WHAT NEEDS TO BE DONE ▸ Key in the whole listing below again, keeping every word as it is.
+++ SUPPLIED INFORMATION
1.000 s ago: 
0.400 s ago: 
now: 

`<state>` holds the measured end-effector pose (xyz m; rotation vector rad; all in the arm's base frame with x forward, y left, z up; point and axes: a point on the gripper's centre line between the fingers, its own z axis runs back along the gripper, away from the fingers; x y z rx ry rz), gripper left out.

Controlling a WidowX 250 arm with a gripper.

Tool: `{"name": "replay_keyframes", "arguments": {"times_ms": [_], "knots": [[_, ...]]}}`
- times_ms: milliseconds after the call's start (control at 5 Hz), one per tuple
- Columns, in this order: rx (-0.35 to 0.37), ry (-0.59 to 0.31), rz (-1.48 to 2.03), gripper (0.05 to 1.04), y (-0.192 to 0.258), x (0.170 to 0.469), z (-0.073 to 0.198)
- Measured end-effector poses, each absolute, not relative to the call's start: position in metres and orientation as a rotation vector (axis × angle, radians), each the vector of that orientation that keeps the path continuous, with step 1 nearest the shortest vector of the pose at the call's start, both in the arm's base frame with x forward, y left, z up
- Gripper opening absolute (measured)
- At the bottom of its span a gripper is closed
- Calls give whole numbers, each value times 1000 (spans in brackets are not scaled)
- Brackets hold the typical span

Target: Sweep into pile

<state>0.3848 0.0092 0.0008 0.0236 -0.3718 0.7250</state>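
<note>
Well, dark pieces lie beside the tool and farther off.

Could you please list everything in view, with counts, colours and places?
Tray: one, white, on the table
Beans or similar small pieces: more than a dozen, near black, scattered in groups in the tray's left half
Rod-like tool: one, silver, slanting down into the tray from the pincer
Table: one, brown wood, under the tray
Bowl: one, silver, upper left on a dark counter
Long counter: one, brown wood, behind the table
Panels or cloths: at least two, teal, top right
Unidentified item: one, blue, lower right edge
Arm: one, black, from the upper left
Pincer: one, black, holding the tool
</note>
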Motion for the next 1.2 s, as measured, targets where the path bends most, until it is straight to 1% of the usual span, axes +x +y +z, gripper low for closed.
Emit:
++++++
RESPONSE TO THE EXERCISE ▸
1.000 s ago: 
0.400 s ago: 
now: 

`<state>` holds the measured end-effector pose (xyz m; rotation vector rad; all in the arm's base frame with x forward, y left, z up; point and axes: a point on the gripper's centre line between the fingers, its own z axis runs back along the gripper, away from the fingers; x y z rx ry rz), gripper left out.

Controlling a WidowX 250 arm with a gripper.

Tool: `{"name": "replay_keyframes", "arguments": {"times_ms": [_], "knots": [[_, ...]]}}`
- times_ms: milliseconds after the call's start (control at 5 Hz), one per tuple
- Columns, in this order: rx (-0.35 to 0.37), ry (-0.59 to 0.31), rz (-1.48 to 2.03), gripper (0.05 to 1.04), y (-0.192 to 0.258), x (0.170 to 0.469), z (-0.073 to 0.198)
- Measured end-effector poses, each absolute, not relative to the call's start: position in metres and orientation as a rotation vector (axis × angle, radians), each the vector of that orientation that keeps the path continuous, with step 1 nearest the shortest vector of the pose at the call's start, both in the arm's base frame with x forward, y left, z up
- Gripper opening absolute (measured)
- At the bottom of its span a gripper is closed
- Calls give whole numbers, each value times 1000 (spans in brackets are not scaled)
- Brackets hold the typical span

Target: Sweep into pile

<state>0.3848 0.0092 0.0008 0.0236 -0.3718 0.7250</state>
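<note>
Well, dark pieces lie beside the tool and farther off.

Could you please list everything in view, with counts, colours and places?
Tray: one, white, on the table
Beans or similar small pieces: more than a dozen, near black, scattered in groups in the tray's left half
Rod-like tool: one, silver, slanting down into the tray from the pincer
Table: one, brown wood, under the tray
Bowl: one, silver, upper left on a dark counter
Long counter: one, brown wood, behind the table
Panels or cloths: at least two, teal, top right
Unidentified item: one, blue, lower right edge
Arm: one, black, from the upper left
Pincer: one, black, holding the tool
</note>
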Motion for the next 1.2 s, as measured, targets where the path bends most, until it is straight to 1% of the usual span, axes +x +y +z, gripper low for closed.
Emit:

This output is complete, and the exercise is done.